Extract the full set of records that follows, word for word.

►

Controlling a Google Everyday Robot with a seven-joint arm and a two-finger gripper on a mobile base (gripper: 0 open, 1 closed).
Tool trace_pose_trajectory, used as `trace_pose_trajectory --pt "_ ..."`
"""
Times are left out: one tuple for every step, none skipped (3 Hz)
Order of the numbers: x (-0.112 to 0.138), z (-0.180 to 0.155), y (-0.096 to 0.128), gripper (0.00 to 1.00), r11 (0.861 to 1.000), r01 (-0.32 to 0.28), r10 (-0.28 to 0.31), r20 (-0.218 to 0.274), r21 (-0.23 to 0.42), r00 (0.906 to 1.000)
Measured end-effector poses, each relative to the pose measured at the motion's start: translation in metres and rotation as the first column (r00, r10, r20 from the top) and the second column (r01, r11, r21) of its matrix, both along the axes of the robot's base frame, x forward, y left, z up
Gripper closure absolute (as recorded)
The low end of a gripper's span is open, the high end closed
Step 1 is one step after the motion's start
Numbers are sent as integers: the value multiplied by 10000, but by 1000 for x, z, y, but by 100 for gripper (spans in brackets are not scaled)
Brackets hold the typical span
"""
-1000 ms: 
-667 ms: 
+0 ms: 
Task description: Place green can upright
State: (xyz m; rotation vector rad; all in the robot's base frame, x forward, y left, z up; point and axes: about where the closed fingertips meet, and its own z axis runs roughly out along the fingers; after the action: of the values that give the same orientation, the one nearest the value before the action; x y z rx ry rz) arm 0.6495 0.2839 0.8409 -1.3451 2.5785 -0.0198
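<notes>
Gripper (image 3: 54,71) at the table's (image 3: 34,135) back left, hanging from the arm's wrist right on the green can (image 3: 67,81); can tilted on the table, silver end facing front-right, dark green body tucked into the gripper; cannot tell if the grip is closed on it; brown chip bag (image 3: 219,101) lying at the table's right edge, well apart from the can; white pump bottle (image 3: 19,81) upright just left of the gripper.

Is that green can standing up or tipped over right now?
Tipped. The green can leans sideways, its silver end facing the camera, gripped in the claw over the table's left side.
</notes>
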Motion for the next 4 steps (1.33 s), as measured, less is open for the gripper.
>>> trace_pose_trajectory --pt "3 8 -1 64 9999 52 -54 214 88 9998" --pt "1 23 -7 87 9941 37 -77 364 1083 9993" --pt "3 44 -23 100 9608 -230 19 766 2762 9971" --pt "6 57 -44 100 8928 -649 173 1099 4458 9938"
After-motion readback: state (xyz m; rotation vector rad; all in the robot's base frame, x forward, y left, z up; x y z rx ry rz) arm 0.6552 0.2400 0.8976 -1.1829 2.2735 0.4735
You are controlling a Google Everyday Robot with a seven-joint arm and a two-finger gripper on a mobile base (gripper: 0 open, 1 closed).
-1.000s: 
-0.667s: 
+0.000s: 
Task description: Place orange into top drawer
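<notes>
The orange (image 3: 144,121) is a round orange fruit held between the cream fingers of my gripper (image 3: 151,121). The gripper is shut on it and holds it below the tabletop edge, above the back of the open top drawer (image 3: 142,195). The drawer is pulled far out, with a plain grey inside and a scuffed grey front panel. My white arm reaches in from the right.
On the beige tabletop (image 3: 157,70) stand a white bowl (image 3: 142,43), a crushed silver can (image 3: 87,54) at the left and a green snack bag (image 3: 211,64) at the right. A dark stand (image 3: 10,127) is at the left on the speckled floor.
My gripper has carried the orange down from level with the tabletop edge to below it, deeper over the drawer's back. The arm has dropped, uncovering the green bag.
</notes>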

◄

▶ _Solved exercise_:
Controlling a Google Everyday Robot with a seven-joint arm and a two-finger gripper on a mobile base (gripper: 0 open, 1 closed).
Tool trace_pose_trajectory, used as `trace_pose_trajectory --pt "_ ..."`
"""
Times are left out: one tuple for every step, none skipped (3 Hz)
Order of the numbers: x (-0.112 to 0.138), z (-0.180 to 0.155), y (-0.096 to 0.128), gripper (0.00 to 1.00), r11 (0.861 to 1.000), r01 (-0.32 to 0.28), r10 (-0.28 to 0.31), r20 (-0.218 to 0.274), r21 (-0.23 to 0.42), r00 (0.906 to 1.000)
Measured end-effector poses, each relative to the pose measured at the motion's start: translation in metres and rotation as the first column (r00, r10, r20 from the top) and the second column (r01, r11, r21) of its matrix, both along the axes of the robot's base frame, x forward, y left, z up
Gripper closure absolute (as recorded)
The low end of a gripper's span is open, the high end closed
Step 1 is one step after the motion's start
Numbers are sent as integers: the value multiplied by 10000, but by 1000 for x, z, y, but by 100 for gripper (spans in brackets are not scaled)
Brackets hold the typical span
"""
-1000 ms: 
-667 ms: 
+0 ms: 
Task description: Place green can upright
State: (xyz m; rotation vector rad; all in the robot's base frame, x forward, y left, z up; point and axes: about where the closed fingertips meet, and its own z axis runs roughly out along the fingers; after the action: of the values that give the same orientation, the one nearest the value before the action; x y z rx ry rz) arm 0.6495 0.2839 0.8409 -1.3451 2.5785 -0.0198
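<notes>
Gripper (image 3: 54,71) at the table's (image 3: 34,135) back left, hanging from the arm's wrist right on the green can (image 3: 67,81); can tilted on the table, silver end facing front-right, dark green body tucked into the gripper; cannot tell if the grip is closed on it; brown chip bag (image 3: 219,101) lying at the table's right edge, well apart from the can; white pump bottle (image 3: 19,81) upright just left of the gripper.

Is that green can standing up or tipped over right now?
Tipped. The green can leans sideways, its silver end facing the camera, gripped in the claw over the table's left side.
</notes>
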Motion for the next 4 steps (1.33 s), as measured, less is open for the gripper.
>>> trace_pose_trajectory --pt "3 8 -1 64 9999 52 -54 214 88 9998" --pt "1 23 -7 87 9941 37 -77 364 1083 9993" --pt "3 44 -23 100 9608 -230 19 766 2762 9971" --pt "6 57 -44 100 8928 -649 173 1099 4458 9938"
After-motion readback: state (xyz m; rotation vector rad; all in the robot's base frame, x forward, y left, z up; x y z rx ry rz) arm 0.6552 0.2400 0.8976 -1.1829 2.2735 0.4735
You are controlling a Google Everyday Robot with a seven-joint arm and a two-finger gripper on a mobile base (gripper: 0 open, 1 closed).
-1.000s: 
-0.667s: 
+0.000s: 
Task description: Place orange into top drawer
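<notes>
The orange (image 3: 144,121) is a round orange fruit held between the cream fingers of my gripper (image 3: 151,121). The gripper is shut on it and holds it below the tabletop edge, above the back of the open top drawer (image 3: 142,195). The drawer is pulled far out, with a plain grey inside and a scuffed grey front panel. My white arm reaches in from the right.
On the beige tabletop (image 3: 157,70) stand a white bowl (image 3: 142,43), a crushed silver can (image 3: 87,54) at the left and a green snack bag (image 3: 211,64) at the right. A dark stand (image 3: 10,127) is at the left on the speckled floor.
My gripper has carried the orange down from level with the tabletop edge to below it, deeper over the drawer's back. The arm has dropped, uncovering the green bag.
</notes>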

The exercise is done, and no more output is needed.